During a luncheon yesterday, Phillies general manager Ruben Amaro Jr. several times excused himself to take calls on his cell phone.

"It's Scott Boras calling again," he'd say with a grin.

He probably was kidding. But you never know, considering a report in the Boston Globe that the Phillies offered a contract to free-agent righthander Derek Lowe, a client of the California-based superagent.

When lefthander Jamie Moyer filed for free agency last month, every indication was that the Phils would quickly reach an agreement with him. That hasn't happened. And while Amaro wouldn't confirm the reported offer, he did say that there have been discussions with Lowe's representatives and that the Phillies are examining several starting-pitching options.

Boras did not return a phone call seeking comment yesterday.

Asked about the 46-year-old Moyer, who was 16-7 with a 3.71 ERA last season, Amaro was noncommittal.

"As in almost every negotiation, it's been a little long and it's been a little difficult to get things done with Jamie," he said. "But, again, our goal remains the same, to add pitching, and we're hopeful Jamie can be with us."

The new general manager was equally evasive when asked whether signing Lowe, or another free agent, would preclude bringing Moyer back as well.

"It could," he acknowledged. "But, again, the way a deal is done depends on the structure of the deal, such that we can add more.

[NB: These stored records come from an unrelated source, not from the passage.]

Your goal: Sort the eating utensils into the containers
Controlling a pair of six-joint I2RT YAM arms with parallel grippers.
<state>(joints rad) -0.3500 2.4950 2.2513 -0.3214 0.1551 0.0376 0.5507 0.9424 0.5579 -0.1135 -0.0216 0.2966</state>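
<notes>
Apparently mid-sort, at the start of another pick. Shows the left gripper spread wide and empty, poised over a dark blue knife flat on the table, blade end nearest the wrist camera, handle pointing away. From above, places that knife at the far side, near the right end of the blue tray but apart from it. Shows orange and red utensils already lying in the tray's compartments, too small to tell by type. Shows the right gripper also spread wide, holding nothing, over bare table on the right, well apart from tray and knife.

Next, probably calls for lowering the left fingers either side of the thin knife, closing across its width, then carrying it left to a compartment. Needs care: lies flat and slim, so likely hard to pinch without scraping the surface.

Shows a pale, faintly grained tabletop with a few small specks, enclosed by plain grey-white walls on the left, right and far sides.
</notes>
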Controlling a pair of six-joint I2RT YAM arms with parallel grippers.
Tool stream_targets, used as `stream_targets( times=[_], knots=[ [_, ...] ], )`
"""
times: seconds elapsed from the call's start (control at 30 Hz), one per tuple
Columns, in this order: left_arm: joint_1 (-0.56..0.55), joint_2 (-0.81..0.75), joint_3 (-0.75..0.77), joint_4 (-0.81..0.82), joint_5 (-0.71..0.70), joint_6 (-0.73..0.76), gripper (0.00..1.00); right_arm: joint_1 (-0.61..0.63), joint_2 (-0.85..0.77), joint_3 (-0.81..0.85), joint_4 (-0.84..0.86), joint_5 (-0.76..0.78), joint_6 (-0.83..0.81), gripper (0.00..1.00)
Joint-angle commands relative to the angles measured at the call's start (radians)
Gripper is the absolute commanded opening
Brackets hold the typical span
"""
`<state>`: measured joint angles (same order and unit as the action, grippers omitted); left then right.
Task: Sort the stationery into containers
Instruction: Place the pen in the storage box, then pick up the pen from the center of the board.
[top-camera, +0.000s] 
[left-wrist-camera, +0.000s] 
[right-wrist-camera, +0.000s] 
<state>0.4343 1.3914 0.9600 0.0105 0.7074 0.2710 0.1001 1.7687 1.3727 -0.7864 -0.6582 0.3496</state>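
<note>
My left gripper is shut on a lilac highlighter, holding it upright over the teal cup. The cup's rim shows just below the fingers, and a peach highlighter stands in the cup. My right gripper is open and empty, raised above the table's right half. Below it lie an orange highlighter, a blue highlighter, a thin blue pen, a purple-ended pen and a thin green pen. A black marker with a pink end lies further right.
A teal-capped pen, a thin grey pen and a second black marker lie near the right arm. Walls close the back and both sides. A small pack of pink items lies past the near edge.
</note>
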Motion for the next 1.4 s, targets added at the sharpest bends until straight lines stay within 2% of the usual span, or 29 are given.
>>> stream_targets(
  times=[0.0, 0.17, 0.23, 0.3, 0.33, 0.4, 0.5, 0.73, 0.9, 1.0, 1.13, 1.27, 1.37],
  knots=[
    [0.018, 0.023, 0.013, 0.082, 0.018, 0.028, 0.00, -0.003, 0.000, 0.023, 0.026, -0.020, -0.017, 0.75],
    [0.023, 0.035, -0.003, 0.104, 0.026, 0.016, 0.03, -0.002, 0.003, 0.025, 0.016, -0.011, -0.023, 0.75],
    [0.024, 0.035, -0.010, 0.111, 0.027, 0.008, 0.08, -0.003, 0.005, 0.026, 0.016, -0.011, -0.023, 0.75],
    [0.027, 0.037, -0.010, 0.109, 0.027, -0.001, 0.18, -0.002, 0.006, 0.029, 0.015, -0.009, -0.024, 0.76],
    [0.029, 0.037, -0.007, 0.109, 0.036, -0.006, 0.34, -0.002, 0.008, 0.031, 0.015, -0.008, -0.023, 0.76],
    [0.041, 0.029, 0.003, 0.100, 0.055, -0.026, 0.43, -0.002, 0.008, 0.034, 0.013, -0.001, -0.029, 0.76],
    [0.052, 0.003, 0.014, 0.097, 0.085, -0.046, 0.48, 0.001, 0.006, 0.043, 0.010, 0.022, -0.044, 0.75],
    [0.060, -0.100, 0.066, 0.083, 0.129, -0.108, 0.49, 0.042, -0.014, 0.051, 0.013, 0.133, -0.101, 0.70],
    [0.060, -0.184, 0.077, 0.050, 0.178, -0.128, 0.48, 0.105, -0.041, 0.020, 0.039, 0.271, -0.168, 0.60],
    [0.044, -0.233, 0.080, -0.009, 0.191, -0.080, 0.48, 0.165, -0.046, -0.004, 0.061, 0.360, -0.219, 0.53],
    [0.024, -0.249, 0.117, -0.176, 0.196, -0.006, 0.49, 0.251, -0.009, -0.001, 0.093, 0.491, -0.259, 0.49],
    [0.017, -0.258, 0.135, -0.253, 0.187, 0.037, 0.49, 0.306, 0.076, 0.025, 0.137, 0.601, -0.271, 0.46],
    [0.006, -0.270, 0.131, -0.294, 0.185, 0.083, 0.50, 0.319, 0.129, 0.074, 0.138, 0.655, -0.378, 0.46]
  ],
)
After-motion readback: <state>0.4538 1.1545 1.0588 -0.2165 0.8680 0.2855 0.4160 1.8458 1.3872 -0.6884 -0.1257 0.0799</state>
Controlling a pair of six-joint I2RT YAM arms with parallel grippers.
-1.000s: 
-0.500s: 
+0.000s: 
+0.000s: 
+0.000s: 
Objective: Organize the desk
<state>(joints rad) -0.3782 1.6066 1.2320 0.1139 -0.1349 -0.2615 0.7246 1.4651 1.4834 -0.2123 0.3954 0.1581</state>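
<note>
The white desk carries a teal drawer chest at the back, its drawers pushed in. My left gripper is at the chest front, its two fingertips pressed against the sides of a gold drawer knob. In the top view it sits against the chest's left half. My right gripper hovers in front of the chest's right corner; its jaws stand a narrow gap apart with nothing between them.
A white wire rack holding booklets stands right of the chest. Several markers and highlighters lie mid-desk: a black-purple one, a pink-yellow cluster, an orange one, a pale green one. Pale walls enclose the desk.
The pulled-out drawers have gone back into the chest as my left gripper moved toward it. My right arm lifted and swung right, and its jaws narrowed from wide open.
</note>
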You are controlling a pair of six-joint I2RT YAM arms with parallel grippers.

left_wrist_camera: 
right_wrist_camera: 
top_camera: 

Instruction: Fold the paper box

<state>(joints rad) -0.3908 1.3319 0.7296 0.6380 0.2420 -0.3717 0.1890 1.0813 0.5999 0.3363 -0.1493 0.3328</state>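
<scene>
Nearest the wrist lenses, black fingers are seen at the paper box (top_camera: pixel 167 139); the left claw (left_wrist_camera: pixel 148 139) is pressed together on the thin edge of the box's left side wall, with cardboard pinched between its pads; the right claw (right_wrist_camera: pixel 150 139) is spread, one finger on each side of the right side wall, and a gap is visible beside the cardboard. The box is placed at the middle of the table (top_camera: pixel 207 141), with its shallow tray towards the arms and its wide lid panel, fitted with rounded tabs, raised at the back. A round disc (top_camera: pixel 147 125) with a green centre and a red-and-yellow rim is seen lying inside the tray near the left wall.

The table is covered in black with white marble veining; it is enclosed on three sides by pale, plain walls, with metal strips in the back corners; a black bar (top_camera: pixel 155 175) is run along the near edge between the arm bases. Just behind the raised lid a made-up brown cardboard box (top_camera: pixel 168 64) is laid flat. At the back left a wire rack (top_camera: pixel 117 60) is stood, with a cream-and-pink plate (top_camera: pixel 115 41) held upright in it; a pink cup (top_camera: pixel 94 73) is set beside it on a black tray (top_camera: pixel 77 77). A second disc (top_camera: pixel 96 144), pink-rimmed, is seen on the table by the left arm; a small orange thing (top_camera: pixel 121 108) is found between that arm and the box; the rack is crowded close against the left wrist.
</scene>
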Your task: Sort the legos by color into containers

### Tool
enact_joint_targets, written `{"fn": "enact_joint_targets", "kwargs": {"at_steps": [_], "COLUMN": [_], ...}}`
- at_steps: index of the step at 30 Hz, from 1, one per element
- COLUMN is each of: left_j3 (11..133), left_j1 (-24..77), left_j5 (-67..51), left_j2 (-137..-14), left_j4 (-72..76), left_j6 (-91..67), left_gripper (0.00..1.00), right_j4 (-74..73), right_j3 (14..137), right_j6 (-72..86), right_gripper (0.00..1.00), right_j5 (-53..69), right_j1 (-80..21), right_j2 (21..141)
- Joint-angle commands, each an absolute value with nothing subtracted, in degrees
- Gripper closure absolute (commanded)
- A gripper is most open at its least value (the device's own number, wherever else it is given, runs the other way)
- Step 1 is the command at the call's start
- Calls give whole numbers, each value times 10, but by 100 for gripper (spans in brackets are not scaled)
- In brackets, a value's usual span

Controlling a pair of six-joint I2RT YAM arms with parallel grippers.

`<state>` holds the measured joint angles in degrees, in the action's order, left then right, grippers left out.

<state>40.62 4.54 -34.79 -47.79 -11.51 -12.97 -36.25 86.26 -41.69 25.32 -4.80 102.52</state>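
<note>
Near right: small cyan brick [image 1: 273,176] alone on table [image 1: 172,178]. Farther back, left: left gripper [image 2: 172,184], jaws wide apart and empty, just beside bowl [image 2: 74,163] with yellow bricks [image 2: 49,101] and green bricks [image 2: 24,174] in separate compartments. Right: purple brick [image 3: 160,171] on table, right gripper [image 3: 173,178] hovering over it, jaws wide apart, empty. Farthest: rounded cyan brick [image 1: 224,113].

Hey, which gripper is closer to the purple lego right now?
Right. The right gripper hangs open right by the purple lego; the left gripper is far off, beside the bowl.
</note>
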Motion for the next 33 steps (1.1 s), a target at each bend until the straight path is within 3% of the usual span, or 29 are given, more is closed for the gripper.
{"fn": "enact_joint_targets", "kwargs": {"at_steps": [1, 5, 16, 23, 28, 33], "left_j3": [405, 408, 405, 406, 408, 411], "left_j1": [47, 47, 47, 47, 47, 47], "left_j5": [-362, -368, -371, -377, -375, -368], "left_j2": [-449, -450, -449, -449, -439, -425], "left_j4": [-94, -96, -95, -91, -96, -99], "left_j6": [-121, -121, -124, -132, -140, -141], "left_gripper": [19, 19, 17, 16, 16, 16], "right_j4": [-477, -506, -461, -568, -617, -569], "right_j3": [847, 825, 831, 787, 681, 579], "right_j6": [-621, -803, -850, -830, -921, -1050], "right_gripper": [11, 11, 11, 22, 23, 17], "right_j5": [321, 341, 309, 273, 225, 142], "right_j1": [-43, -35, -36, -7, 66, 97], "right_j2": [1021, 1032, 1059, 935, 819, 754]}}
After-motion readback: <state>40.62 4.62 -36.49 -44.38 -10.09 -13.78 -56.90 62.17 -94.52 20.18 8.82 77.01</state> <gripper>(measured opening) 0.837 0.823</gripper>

And that's one of the challenges we have, that there's not just one area we have to address. And, again, we'd like to add more bullpen help if we could. It was a strength of ours last year, and if we can add to that strength, that would be great."

Lowe, 35, was 14-11, 3.24 in 2008. He is a sinkerball pitcher who could be expected to do well in cozy Citizens Bank Park.

At the same time, there has been printed speculation that he could command a 4-year deal at around $15 million per year. And the Phillies have had a fairly rigid policy against guaranteeing more than 3 years to a pitcher.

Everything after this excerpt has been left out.